### WHAT IS EXPECTED
Transcribe the listing below verbatim, omitting pictures.

### RECORDED DATA
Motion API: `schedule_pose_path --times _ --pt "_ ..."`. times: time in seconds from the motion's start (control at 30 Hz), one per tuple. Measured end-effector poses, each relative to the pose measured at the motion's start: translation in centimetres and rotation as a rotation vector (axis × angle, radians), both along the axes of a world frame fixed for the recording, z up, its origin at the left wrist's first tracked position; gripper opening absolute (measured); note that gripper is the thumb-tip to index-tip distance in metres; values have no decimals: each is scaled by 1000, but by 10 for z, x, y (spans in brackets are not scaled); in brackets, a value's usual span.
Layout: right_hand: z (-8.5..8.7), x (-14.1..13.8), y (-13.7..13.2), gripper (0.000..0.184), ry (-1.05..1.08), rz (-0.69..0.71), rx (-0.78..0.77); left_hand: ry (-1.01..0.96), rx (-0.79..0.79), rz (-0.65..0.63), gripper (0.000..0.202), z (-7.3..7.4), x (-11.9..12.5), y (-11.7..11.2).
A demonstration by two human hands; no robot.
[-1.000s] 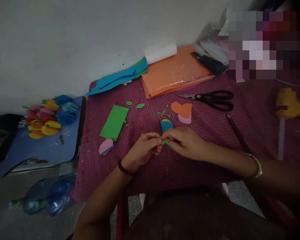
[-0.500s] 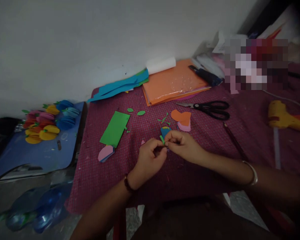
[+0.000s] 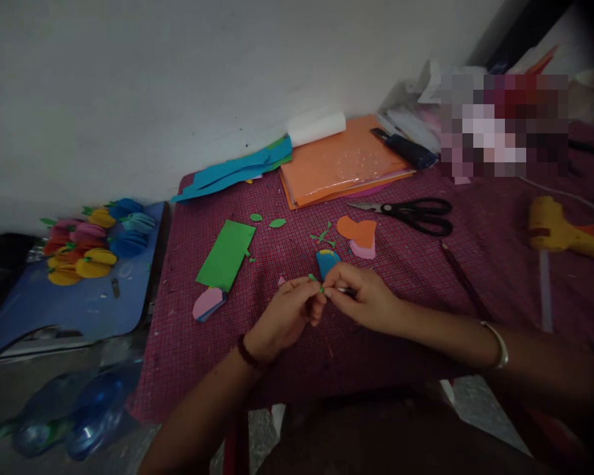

### SOLVED EXERCISE
Motion API: `schedule_pose_path --times _ --pt "_ ..."`. times: time in seconds from the motion's start (control at 30 Hz), one per tuple. Measured end-effector poses, each relative to the pose measured at the motion's start: translation in centimetres and rotation as a rotation vector (axis × angle, radians), both along the axes of a world frame fixed for the recording, z up, its origin at the left wrist's first tracked position; gripper opening absolute (measured); note that gripper is the thumb-tip to index-tip distance in metres; values have no decimals: each is scaled by 1000, but by 10 for z, x, y (spans in brackets are not scaled); in brackets, a value's usual span.
Layout: right_hand: z (-8.5..8.7), x (-14.1..13.8), y (-13.7..13.2), gripper (0.000..0.184), ry (-1.05..1.08), rz (-0.69..0.71), rx (-0.78..0.77); left_hand: ry (-1.01..0.96), rx (-0.79..0.79), rz (-0.65..0.63), gripper (0.000..0.202), z (-7.3..7.4), x (-11.9..12.5), y (-11.7..11.2).
A demonstration by two human hands; no robot.
[-1.000s] 
[-0.500s] 
[+0.000s] 

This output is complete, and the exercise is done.